Heading into Week 3 of the season, the Seahawks had an 0-2 record, and their offense, which was supposed to be getting back to its balanced ways of years past, was sputtering.
It was far too early to panic, but Seahawks coach Pete Carroll and new offensive coordinator Brian Schottenheimer also knew that some changes needed to happen if the Seahawks were going to get back on track.
"Pete and I came back from Chicago on Tuesday morning—it was a Monday night game—he and I sat down and kind of had a little heart-to-heart," Schottenheimer said. "There were things that he and I just wanted to make sure we were on the same page about. It wasn't just the running game, it was he and I continuing to build our relationship, and it was an awesome meeting. It probably lasted about an hour and we talked about a ton of different stuff. I know I came out of that meeting feeling really good just about the direction where we wanted to go. It's easy to do that and I think that speaks to Pete as a head coach that we could have that conversation. It was very open—I mean it was both of us speaking our mind."

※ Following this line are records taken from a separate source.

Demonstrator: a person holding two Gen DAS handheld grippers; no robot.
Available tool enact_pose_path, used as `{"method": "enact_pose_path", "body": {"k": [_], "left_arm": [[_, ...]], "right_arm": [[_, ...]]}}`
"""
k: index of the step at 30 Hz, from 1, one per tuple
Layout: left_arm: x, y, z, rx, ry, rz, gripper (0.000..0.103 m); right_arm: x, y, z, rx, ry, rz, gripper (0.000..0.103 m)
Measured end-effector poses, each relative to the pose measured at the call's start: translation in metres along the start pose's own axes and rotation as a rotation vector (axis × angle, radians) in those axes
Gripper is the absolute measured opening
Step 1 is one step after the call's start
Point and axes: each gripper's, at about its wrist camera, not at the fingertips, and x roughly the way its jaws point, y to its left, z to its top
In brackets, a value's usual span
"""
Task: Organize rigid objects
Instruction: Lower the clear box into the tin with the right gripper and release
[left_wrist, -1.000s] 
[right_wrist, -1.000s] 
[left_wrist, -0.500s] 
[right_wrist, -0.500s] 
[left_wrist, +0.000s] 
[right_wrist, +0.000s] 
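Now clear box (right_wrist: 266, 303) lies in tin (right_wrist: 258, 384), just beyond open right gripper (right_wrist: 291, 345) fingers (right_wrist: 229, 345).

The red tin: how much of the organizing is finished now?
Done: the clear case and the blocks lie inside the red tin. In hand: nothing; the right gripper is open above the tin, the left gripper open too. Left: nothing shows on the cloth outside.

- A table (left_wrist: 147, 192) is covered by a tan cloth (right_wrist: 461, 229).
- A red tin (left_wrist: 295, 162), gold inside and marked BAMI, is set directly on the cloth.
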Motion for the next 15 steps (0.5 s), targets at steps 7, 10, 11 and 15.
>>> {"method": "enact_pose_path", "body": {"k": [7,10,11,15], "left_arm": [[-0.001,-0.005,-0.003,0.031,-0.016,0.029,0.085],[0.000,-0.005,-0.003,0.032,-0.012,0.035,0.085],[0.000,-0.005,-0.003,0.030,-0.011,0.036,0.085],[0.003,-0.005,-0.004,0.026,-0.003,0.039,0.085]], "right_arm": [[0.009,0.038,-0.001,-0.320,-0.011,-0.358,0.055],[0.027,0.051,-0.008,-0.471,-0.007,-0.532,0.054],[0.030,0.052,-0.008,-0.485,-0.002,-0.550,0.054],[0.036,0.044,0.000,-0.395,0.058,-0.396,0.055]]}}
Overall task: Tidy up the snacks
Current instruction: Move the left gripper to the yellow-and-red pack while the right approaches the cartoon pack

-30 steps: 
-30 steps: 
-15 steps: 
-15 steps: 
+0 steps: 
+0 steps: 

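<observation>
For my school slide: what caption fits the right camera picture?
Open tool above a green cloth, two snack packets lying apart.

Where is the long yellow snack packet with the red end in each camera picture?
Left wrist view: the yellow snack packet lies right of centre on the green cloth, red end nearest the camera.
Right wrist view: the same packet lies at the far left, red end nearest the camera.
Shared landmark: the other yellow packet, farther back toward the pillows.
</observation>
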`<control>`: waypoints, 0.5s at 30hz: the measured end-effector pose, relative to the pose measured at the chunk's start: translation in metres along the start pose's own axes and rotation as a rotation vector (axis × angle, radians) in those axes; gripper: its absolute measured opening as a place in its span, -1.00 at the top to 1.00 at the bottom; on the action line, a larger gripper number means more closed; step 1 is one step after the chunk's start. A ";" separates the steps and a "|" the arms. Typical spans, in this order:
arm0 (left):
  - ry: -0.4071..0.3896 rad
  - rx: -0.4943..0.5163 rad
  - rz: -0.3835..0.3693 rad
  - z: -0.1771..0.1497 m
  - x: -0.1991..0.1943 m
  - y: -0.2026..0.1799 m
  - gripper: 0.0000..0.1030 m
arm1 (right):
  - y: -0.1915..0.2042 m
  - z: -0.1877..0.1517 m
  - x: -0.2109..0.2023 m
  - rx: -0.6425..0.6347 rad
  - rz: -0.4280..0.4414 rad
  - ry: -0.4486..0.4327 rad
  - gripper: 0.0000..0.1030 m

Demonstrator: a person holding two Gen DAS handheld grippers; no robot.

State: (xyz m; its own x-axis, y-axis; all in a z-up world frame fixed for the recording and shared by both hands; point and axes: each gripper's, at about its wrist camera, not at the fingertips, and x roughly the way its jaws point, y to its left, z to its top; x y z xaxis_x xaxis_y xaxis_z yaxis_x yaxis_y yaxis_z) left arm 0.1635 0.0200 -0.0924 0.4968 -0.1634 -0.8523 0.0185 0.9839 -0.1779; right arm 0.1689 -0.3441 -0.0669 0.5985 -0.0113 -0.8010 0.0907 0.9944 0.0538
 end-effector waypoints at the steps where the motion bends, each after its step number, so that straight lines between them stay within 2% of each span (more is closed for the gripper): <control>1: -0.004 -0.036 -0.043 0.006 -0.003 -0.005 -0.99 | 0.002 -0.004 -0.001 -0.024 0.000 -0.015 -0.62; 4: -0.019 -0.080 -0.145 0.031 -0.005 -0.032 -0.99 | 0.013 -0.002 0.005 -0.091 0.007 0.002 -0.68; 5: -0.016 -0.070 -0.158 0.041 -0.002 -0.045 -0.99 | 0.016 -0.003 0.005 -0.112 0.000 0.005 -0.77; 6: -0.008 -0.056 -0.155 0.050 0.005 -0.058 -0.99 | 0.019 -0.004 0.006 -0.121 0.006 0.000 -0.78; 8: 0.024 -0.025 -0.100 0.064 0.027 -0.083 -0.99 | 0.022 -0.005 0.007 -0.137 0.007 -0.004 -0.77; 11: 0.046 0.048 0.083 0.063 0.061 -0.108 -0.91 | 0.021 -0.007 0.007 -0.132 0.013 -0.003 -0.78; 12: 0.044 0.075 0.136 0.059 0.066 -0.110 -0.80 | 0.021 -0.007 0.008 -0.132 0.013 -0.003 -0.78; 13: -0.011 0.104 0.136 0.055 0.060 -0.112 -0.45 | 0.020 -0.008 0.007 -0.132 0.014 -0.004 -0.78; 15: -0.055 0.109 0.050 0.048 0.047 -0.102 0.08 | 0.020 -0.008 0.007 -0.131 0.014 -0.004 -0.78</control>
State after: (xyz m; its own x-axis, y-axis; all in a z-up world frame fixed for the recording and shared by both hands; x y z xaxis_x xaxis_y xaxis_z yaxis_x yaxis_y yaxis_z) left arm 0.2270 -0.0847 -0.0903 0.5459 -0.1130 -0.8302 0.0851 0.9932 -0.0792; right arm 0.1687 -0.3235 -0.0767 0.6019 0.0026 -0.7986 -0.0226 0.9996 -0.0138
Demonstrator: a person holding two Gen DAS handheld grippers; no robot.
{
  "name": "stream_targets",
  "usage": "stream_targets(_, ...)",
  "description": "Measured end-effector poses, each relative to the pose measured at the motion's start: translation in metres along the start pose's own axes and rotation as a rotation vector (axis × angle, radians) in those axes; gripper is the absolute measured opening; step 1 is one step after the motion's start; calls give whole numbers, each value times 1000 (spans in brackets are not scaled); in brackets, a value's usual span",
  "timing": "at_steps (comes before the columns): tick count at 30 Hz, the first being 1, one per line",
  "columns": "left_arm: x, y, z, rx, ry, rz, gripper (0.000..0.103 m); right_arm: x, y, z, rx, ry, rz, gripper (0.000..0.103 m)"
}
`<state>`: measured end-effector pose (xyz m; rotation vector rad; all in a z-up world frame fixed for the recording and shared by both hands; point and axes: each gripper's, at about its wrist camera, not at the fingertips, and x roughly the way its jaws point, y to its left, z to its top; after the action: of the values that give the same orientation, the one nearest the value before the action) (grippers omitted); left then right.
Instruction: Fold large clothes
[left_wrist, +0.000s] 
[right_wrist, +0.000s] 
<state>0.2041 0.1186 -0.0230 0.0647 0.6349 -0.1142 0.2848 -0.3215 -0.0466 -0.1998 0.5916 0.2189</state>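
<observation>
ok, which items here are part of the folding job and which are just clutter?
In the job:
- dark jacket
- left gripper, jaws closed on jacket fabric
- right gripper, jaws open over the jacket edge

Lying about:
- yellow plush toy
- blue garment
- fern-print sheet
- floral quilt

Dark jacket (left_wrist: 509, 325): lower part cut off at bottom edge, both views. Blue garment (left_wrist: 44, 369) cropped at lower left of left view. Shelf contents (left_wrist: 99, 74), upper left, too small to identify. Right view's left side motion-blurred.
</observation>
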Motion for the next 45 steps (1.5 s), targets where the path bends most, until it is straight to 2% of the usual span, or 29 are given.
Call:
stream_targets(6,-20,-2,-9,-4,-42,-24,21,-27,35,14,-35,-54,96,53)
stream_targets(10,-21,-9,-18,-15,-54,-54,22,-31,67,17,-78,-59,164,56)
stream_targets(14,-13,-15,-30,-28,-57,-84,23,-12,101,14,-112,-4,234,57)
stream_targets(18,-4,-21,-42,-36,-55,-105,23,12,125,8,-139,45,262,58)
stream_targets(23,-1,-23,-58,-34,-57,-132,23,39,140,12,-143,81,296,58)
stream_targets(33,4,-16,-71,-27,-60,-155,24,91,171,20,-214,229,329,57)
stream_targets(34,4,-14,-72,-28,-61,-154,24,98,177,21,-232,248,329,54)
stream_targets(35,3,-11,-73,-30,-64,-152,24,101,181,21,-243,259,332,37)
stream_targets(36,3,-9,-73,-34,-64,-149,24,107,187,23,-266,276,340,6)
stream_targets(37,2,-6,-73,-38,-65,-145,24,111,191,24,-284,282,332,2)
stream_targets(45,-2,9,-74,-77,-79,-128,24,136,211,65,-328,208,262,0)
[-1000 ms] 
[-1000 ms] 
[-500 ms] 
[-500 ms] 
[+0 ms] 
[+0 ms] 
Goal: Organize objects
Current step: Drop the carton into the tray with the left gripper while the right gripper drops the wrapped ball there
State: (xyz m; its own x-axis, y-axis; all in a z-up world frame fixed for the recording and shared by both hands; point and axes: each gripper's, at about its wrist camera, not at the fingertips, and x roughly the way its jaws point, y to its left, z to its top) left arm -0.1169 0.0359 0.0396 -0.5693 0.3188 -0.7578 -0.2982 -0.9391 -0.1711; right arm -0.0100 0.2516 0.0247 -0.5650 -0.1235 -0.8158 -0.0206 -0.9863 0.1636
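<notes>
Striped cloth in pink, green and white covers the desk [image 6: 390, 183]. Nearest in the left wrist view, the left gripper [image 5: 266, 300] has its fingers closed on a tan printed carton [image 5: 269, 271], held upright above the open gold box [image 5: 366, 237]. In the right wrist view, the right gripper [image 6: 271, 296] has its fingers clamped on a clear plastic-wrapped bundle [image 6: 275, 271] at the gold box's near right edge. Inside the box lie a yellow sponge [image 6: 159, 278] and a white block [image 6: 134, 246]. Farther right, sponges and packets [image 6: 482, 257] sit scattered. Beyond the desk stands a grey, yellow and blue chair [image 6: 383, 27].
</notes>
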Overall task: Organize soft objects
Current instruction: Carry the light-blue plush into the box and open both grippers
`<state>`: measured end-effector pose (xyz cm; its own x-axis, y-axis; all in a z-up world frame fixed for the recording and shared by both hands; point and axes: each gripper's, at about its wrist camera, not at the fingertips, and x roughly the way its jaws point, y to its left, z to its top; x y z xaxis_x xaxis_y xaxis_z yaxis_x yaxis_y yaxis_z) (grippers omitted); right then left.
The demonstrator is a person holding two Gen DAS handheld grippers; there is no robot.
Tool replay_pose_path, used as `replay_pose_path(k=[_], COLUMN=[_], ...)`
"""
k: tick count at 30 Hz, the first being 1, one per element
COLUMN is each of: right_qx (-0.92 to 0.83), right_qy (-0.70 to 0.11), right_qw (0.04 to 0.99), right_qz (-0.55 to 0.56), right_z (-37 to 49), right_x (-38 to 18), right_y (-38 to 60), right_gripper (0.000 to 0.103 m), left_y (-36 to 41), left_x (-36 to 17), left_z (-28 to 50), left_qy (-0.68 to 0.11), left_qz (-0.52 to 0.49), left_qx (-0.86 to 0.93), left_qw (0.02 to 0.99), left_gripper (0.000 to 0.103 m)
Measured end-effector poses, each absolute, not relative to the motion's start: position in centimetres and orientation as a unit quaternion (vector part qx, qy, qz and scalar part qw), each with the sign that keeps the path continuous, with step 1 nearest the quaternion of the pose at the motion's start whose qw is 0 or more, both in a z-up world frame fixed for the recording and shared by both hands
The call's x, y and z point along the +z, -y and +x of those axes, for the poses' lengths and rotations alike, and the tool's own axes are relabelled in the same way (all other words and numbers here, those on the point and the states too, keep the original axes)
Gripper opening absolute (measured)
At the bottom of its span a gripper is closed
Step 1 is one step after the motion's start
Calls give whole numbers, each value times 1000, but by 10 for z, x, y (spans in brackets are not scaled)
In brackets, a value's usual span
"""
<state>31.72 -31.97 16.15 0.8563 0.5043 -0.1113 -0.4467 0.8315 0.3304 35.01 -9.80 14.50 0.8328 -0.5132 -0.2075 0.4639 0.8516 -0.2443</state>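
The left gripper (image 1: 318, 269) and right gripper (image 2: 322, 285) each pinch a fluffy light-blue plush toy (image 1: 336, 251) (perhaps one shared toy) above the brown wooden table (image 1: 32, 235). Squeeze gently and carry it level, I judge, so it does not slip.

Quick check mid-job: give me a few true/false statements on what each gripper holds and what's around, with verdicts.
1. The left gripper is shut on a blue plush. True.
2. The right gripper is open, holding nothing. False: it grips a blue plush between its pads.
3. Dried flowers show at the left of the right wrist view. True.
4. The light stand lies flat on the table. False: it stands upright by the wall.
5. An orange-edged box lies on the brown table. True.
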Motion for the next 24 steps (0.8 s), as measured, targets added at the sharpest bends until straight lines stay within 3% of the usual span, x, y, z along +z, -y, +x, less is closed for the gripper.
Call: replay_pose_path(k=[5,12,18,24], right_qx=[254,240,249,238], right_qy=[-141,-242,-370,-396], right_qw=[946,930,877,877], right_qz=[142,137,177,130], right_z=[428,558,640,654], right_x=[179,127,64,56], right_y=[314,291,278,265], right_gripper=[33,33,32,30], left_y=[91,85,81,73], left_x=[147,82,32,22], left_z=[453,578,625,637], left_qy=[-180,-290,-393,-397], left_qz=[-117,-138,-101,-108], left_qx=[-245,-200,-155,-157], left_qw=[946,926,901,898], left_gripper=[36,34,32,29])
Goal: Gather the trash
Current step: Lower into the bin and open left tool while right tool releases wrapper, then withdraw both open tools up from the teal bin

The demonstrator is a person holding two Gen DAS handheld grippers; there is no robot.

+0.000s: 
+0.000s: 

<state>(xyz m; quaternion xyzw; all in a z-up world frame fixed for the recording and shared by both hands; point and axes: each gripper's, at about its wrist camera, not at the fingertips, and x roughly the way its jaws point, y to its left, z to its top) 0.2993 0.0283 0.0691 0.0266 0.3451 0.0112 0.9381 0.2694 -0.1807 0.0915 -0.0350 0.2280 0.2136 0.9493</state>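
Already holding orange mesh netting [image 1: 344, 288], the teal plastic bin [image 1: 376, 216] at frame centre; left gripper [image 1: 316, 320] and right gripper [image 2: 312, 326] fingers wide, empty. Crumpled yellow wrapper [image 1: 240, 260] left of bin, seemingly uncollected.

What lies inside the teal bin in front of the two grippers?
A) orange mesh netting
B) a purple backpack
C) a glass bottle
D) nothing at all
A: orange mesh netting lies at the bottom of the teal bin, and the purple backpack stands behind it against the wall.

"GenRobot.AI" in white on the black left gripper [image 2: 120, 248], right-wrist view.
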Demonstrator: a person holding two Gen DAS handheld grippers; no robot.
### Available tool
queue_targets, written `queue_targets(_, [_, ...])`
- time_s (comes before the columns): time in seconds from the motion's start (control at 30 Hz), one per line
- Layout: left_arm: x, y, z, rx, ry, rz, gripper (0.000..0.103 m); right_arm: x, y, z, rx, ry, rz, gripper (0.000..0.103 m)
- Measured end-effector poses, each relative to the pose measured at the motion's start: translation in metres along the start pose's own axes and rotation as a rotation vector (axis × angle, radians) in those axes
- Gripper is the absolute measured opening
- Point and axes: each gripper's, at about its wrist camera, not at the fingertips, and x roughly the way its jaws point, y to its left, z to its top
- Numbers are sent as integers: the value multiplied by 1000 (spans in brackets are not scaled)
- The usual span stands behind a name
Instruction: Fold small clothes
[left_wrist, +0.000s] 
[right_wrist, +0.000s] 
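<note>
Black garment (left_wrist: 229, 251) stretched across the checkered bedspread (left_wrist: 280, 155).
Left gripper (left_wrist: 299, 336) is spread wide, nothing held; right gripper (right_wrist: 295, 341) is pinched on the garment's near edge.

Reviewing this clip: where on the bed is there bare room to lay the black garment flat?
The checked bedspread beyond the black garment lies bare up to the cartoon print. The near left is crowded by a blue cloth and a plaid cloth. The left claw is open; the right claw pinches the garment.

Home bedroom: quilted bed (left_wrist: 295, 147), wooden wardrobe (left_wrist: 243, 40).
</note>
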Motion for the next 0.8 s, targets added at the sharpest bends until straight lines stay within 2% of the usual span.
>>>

Carroll added that part of that meeting was about simplifying things so the offense and the running game could get going: "We talked about the running game, getting that going. We had to let some things go to do that. We had to leave some things off the list that we had been working on to kind of get them out of the way so there wouldn't be distractions to us as we were pecking our way through developing the run game. The conversation started after Week 1. We adjusted from Week 1 to Week 2—it didn't look like it—and that's when we really had to make a shift. It was real clear to us that we needed to do something, so we did."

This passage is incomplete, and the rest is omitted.